Chapter 34: A man remembers

Table of Contents

Kaa or George or whatever the pale-skinned man’s name was sat on the patio of a penthouse, looking at an almond tree growing from the flagstones and the lights of Guangzhou far below. At this altitude, or at least this time of day, the air was clean, the full moon overhead white and round, no venom in the breathing of it, no weight in his lungs left behind.

The chair he was in was an asymmetrical cobweb of extruded polymers, likely grown in a vat, nurtured by lasers, sintered into being from liquid and 3D models. And surprisingly comfortable for all that it appeared to have been designed by a futuristic Shelob, intended to entrap anyone foolish enough to sit in it on their way to defeat a force of evil or destroy an artefact of power. A glass of 18-year old Lagavulin was to hand, combining with the waiting game he was playing to make him maudlin, to cast his mind back.

And back it went, as it did at times such as this, to Wigeon, the reason he couldn’t, or at least wouldn’t, attempt to bypass all of the steps of seduction and merely take over Dian Mu’s will with his, turn her into a slave to his bidding. An attempt that would likely fail, Dian Mu having ascended to godhood millennia before, but still something that he had considered briefly and set aside as always.

Wigeon had been his pet name for her, his Chilean passion, plucked from the local fauna as they sailed among the islands and islets of the Chiloé Archipelago. The southern wigeon whistled, as she did often although her whistling was much more intricate, classical and perfectly rhythmic, a result of the musical talent and education which had caught his ear and the perfect lips which had caught his eye. And so, Wigeon, her laughingly irate that perhaps he thought her piebald, or some slumming royal, riffing off of the wild creature’s various names and attributes.

They had met outside a café in Valparaiso, one he sincerely wished did not persist, wished had since burned to the ground. She had been singing inside, graceful arias of passion and longing, raven-winged odes to darker times and amused songs of bumbling lovers, ill-met but not forgotten. He had been captivated, but as always careful and slow, not rushing in but looking forward to preparing staves to ensorcel her, a treble clef to begin the overture, appropriate bars in the correct tempo leading inevitably to the crescendo.

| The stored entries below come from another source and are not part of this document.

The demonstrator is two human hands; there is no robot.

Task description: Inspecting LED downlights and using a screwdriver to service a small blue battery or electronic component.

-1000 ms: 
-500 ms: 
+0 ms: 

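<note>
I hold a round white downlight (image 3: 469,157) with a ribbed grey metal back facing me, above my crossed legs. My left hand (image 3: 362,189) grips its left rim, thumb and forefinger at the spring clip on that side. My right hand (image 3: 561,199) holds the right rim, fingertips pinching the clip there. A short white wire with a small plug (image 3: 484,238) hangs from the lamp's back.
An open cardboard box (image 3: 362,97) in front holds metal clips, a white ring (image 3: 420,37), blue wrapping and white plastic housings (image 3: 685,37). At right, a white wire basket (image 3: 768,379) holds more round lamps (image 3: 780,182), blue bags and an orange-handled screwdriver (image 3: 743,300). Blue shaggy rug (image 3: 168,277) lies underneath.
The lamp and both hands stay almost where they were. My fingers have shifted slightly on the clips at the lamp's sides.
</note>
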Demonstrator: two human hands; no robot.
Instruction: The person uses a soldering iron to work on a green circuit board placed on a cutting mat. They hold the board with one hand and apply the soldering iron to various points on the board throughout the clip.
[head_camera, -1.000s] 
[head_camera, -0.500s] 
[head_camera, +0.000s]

But that had been subverted. He had left the café later, heard a scuffle from a nearby alley, found a hideous ruffian forcing her against a darkened wall, someone else enchanted with her but unwilling to seduce, merely interested in taking. His will hardened, focused, and the man slumped to the ground, unconscious or perhaps dead. It was so hard to tell, and in this instance, he didn’t particularly care. Another touch of will and she remembered him tearing her assailant from her and striking him.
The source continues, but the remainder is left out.